== WHAT IS NEEDED ==
Could you output the whole listing exactly as it stands, minus any images?

---- SOURCE DATA

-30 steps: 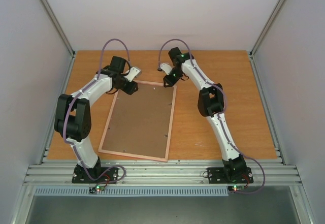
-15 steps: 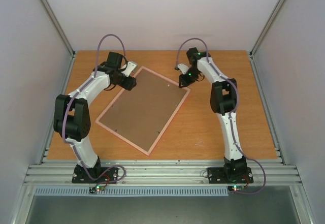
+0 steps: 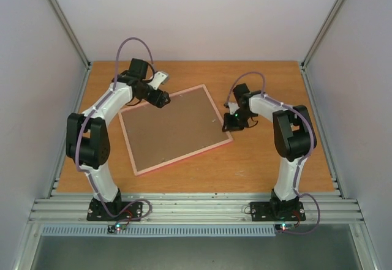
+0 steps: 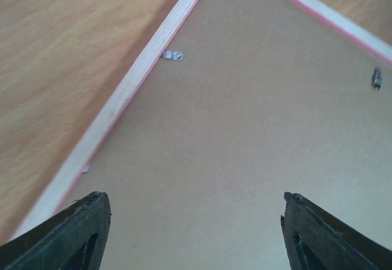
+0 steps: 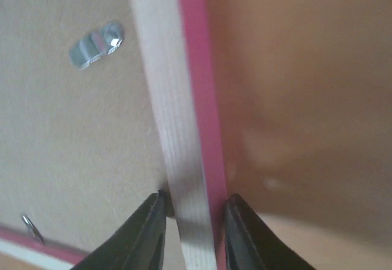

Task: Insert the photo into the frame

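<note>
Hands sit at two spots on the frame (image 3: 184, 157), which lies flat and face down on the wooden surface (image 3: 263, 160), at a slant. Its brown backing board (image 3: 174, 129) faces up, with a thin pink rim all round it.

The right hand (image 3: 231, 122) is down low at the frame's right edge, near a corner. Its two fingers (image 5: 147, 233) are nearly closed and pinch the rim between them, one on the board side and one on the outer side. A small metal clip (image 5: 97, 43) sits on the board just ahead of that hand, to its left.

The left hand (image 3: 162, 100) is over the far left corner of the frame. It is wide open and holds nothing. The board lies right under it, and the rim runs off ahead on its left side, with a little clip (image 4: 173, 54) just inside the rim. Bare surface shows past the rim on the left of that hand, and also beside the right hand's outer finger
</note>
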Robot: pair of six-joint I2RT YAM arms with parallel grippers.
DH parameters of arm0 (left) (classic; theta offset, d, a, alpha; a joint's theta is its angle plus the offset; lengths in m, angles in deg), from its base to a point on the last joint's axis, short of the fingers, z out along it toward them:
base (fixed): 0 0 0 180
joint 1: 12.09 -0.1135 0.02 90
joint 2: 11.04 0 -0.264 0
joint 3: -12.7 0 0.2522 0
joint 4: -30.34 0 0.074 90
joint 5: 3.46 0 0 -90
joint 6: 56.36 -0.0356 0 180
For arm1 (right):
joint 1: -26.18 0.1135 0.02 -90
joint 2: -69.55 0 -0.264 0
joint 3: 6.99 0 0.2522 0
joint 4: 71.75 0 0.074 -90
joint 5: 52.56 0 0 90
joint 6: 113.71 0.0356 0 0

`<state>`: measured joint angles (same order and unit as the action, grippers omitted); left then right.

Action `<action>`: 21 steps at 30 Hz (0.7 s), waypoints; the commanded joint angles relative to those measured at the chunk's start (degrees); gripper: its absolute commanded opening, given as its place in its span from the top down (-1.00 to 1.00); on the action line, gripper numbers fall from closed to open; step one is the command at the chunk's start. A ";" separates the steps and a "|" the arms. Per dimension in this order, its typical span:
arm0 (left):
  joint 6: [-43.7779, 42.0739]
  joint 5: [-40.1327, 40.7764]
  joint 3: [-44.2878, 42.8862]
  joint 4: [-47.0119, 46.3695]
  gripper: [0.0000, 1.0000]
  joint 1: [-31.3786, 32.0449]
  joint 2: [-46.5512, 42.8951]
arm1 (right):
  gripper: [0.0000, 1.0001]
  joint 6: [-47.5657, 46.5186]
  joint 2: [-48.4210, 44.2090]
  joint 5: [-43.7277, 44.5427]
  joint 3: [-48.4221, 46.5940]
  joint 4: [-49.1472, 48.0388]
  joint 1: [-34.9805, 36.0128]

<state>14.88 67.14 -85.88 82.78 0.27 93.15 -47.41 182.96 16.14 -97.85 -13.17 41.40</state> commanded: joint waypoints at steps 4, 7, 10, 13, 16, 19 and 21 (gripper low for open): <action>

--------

== REPLY ==
-30 steps: 
-15 steps: 
+0 steps: 
+0 steps: 
+0 steps: 

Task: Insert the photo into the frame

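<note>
Hands sit at two spots on the frame (image 3: 184, 157), which lies flat and face down on the wooden surface (image 3: 263, 160), at a slant. Its brown backing board (image 3: 174, 129) faces up, with a thin pink rim all round it.

The right hand (image 3: 231, 122) is down low at the frame's right edge, near a corner. Its two fingers (image 5: 147, 233) are nearly closed and pinch the rim between them, one on the board side and one on the outer side. A small metal clip (image 5: 97, 43) sits on the board just ahead of that hand, to its left.

The left hand (image 3: 162, 100) is over the far left corner of the frame. It is wide open and holds nothing. The board lies right under it, and the rim runs off ahead on its left side, with a little clip (image 4: 173, 54) just inside the rim. Bare surface shows past the rim on the left of that hand, and also beside the right hand's outer finger
</note>
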Robot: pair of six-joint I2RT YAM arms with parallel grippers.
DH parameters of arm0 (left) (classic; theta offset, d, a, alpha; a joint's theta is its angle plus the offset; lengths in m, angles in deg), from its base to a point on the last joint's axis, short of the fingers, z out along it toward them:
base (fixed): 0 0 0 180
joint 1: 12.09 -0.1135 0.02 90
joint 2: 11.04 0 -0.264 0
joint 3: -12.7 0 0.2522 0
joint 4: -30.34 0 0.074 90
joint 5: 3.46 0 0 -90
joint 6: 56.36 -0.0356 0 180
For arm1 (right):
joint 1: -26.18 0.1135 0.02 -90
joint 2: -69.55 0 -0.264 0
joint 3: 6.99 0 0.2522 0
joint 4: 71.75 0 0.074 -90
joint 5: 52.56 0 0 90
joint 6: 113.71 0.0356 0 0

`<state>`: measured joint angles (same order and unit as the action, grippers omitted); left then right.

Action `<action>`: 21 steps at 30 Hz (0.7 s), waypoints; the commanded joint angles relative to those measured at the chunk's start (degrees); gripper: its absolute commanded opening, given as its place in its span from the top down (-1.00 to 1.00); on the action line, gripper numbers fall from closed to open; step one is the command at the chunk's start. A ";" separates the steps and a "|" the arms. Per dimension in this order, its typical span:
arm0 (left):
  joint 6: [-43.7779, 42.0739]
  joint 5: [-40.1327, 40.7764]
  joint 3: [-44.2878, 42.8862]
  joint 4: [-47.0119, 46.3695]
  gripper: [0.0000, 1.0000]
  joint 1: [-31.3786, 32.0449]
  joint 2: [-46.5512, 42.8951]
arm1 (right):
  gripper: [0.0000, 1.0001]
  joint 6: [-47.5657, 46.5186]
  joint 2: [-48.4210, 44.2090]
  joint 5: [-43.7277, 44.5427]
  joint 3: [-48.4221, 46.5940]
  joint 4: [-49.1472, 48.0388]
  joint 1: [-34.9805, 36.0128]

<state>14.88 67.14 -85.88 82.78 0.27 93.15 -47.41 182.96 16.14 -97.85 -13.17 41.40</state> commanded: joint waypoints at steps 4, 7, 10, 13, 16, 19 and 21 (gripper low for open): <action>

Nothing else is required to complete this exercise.